The group has built bridges for me to go across to meet a lot of great people in the society, those who dedicate their time and lives to do good for community, those who work hard to make Pattaya City a better and safer place to live in. I thank people at the City Hall, Banglamung District Office, the police offices, the NCPO, charitable clubs and organizations, generous hearts of local business people and more. Pattaya is my only town I know since I was young and I too want to see this beautiful city a peaceful place to live and grow old in, and I know that Pattaya Mail can fulfill that dream for me and for all.

Love you all at the PMMG and good people out there,

Prince


When I was told that the first edition of the Pattaya Mail first appeared on 23rd July 1993, just out of curiosity, I dug out my diary for that year.
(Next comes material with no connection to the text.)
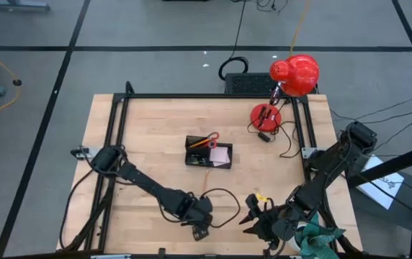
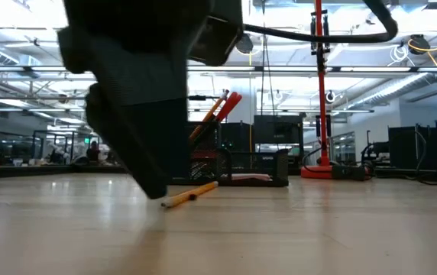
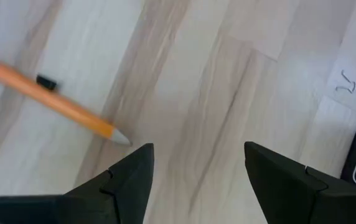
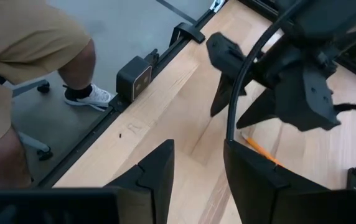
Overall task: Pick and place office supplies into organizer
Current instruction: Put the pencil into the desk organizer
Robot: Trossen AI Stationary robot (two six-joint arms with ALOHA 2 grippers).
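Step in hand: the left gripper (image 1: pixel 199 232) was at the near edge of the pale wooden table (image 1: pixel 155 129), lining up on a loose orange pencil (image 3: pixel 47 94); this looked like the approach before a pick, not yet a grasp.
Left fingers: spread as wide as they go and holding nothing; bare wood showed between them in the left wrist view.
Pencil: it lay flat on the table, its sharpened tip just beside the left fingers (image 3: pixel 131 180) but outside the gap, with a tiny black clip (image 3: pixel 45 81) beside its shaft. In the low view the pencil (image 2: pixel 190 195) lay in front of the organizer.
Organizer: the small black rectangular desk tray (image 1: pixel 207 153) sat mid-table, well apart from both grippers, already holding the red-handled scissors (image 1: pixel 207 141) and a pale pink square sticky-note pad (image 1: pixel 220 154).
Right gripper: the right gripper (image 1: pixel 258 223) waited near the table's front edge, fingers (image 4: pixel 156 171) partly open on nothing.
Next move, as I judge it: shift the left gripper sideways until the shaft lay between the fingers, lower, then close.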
This was possible because I have kept my annual diaries since 1972. Yes I know, sad but true. I was rather hoping that some significant event occurred on that date in my life. But it turned out that nothing worth reporting happened at all.
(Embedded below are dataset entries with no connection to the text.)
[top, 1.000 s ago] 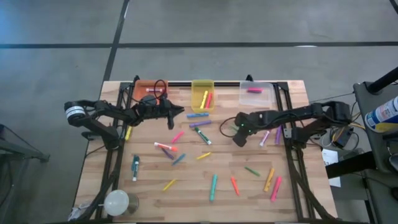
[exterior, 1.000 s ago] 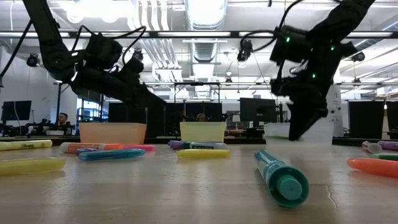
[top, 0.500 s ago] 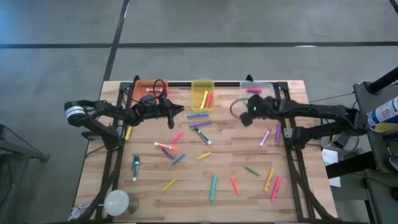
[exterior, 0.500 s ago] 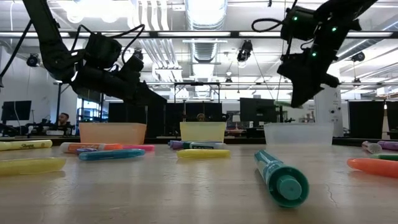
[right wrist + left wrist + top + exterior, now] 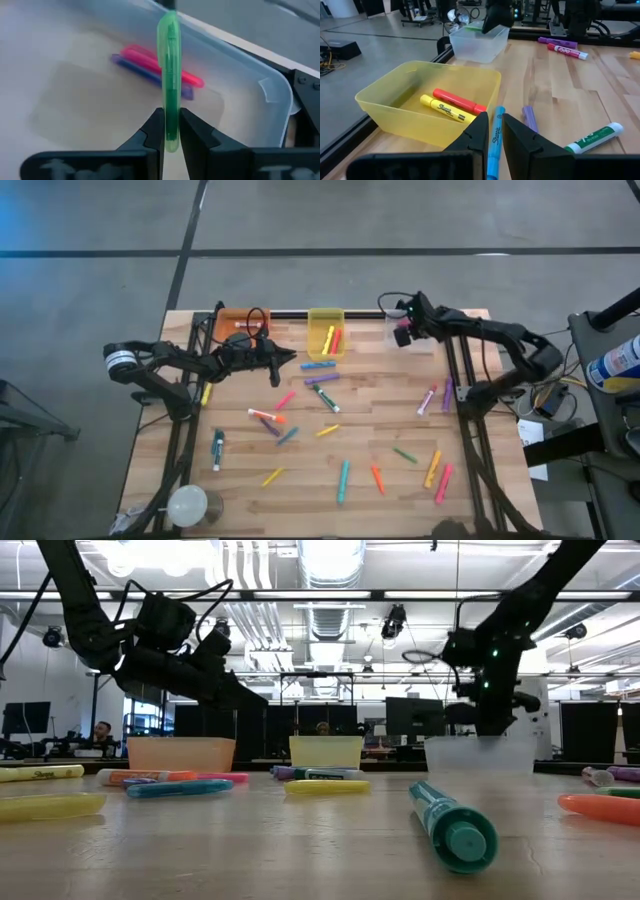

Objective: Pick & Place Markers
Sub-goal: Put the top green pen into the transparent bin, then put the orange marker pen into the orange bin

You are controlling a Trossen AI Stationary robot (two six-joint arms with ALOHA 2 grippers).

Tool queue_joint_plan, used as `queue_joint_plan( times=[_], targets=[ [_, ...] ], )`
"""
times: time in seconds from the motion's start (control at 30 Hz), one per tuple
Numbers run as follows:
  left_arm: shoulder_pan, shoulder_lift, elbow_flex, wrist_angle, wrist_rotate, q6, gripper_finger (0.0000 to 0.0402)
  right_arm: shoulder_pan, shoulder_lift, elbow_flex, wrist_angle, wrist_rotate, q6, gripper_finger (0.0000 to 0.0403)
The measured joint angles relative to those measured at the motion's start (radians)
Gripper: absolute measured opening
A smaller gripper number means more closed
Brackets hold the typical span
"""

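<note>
Many coloured markers lie scattered on the wooden table [image 5: 380,435], among them a blue one [image 5: 318,365] and a pink one [image 5: 286,399]. My right gripper [image 5: 403,332] hangs over the clear bin [image 5: 420,338] at the far edge and is shut on a green marker [image 5: 170,75]. A pink marker [image 5: 160,62] and a purple one lie on the floor of that bin. My left gripper [image 5: 290,358] hovers above the table beside the yellow bin [image 5: 326,332], its fingers a narrow gap apart and holding nothing. The blue marker [image 5: 495,137] lies on the table ahead of them. My right gripper pinches the green marker between its two fingers near one end [image 5: 171,131]. The fingers point down from above, and the marker runs along them and sticks out past the fingertips toward the clear bin [image 5: 260,100]. It is lifted clear.
The orange bin [image 5: 240,320] stands at the far-left edge. The yellow bin [image 5: 395,100] holds a yellow marker and a red one. A teal marker [image 5: 450,820] lies near the near edge. A pale round object [image 5: 187,503] sits at the near-left corner. Black frame rails run along both sides.
My right gripper rose from the middle of the table with the green marker, travelled toward the far edge, and came down over the clear bin, turning its fingers downward.
</note>
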Motion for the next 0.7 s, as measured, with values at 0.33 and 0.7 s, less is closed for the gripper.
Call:
queue_joint_plan(
  times=[0.33,0.7],
  targets=[
    [0.0,0.0,-0.002,-0.007,0.0,-0.009,0.0048,-0.023,0.126,0.087,-0.022,-0.036,-0.001,0.0045],
    [0.0,0.0,-0.002,-0.013,0.0,-0.016,0.0048,-0.01,0.056,0.094,-0.096,-0.024,0.014,0.009]
  ],
)
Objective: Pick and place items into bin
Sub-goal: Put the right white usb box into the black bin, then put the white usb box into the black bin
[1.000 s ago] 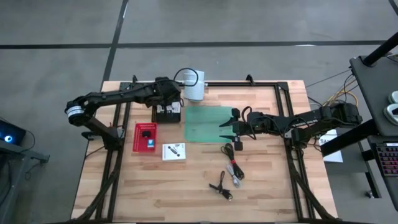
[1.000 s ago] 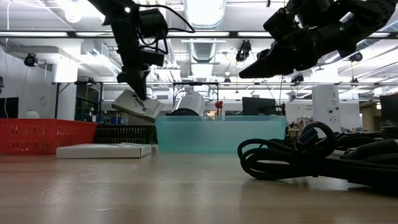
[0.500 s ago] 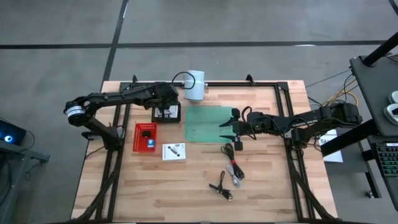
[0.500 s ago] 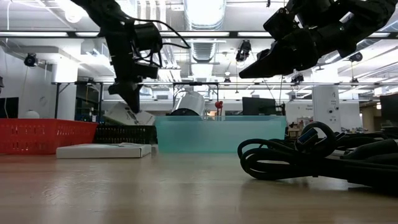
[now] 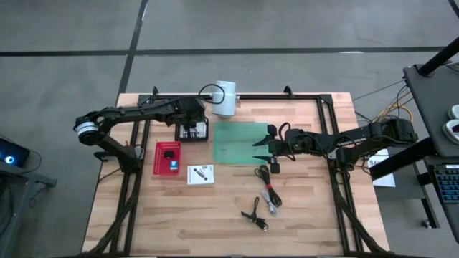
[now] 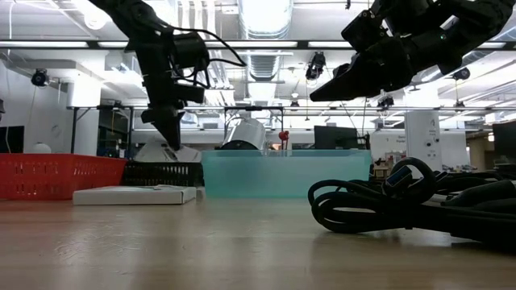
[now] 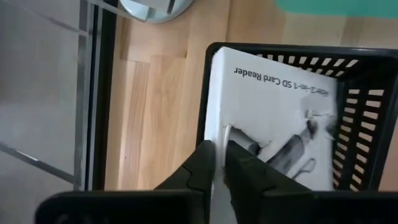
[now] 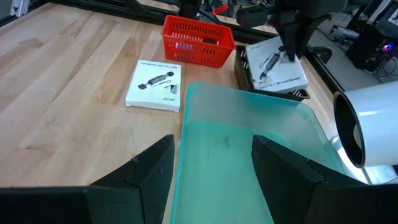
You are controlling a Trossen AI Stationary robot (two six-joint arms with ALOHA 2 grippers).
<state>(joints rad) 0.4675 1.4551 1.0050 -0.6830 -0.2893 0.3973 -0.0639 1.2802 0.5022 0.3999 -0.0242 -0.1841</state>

Ever since then, on my regular trips to Thailand, the Pattaya Mail was always the first thing I bought on my arrival in town. And for the last couple of years, as fate would have it, I have found myself writing – with considerable enjoyment – for that same newspaper. The 21st birthday of the paper is really something to celebrate and I am delighted to be a small part of Peter Malhotra’s dedicated team who bring you this excellent paper every week. So hearty congratulations, Pattaya Mail! Long may you continue to grace our city’s news-stands.

Colin Kaye


The “Pattaya Mail” holds the key to a beautiful “City-by-the-Sea”.

It does not seem a year since I wished the “Pattaya Mail” a happy twentieth birthday. Now it is time for the twenty-first, with yet another “Best of the East” award for the media group’s consistent, ongoing reportage and support, benefitting all of us living in our chosen “City-by-the-Sea”.
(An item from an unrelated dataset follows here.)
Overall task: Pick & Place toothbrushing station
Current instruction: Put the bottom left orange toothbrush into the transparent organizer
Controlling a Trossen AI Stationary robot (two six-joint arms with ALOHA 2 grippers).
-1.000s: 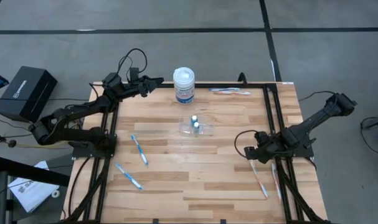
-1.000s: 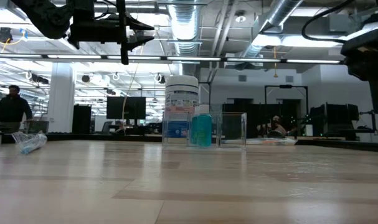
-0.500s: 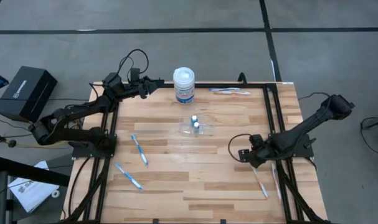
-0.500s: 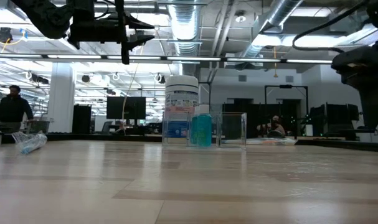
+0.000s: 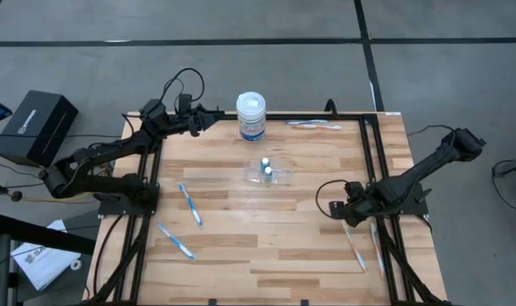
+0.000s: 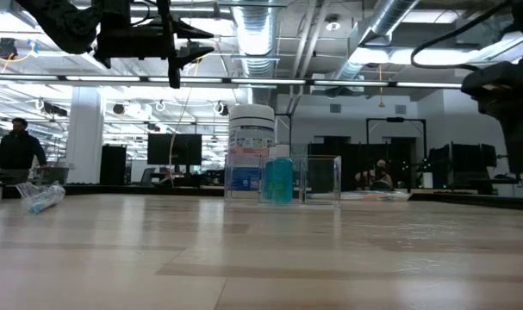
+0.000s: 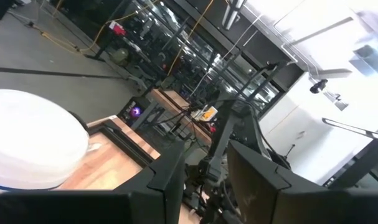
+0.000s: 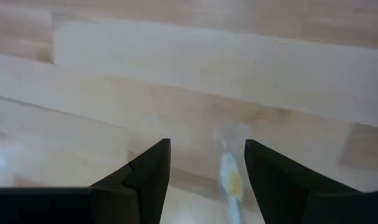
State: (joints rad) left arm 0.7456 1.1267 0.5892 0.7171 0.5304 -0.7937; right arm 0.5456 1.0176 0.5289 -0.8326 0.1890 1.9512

Many moons ago, when I left my native (savage?) birth-place of Hobart, Tasmania, a rather stupid “rite-of-passage” was observed on the day one reached his/her majority (i.e. twenty-first birthday). It was celebrated by a moronic party and an equally-ridiculous song, which went something like: “I’m 21 today, 21 today; I now have the key to the door, I’ve never been 21 before…”

I was able to avoid all this nonsense, by leaving Australia just before I turned this “magic age”. I celebrated my own “rite-of-passage’ on board an ocean liner, somewhere in the Red Sea, about to enter the Suez Canal.  There was no party and no key to the door – ANY DOOR.  That was to come some half a century later.  I can look back on those first 21 years of my unspectacular life, as an almost total blank.

My “key to the door” came one fateful day around the end of the last century when I was “press-ganged” into joining the “Pattaya Mail” – which opened, for me, many doors. Through the Mail’s immense spectrum of coverage of events around the Eastern Seaboard and much, much further afield, I was able to report on a gamut of topics, ranging from royalty to religion, environment to ecology, sports to society, health to happiness, fun to folly, crime to charity: the horizon is endless.

For its dedication to  the betterment of the environs and the denizens – from the poorest to the richest – of our “city-by-the-sea”, the “Mail” has been awarded, on at least 16 occasions, the accolade of ‘The best in the East”.

On joining this august group, I have had the singular pleasure of working closely with the newspaper founder Peter Malhotra and his sons, executive editor Dan Dorothy, sports editor Martin Bilsborrow, PMTV people Supa Kukarja and Paul Strachan and, of course, the great Dr Iain Corness whose track cuts succinctly through many echelons of our society.

There is an old tradition, that illustrious citizens or famous visitors to specific cities, are awarded “a key to the city”, to honour singular contributions to that city’s benefit. I would unequivocally present a “key to the city” to Peter Malhotra and the “Pattaya Mail” for the 21 years of dedication, to making our Pattaya and the environs better, year-after-year.

May this be the aim of each and every one of us, to make our Pattaya better than ever and may the “Pattaya Mail” continue to lead the way.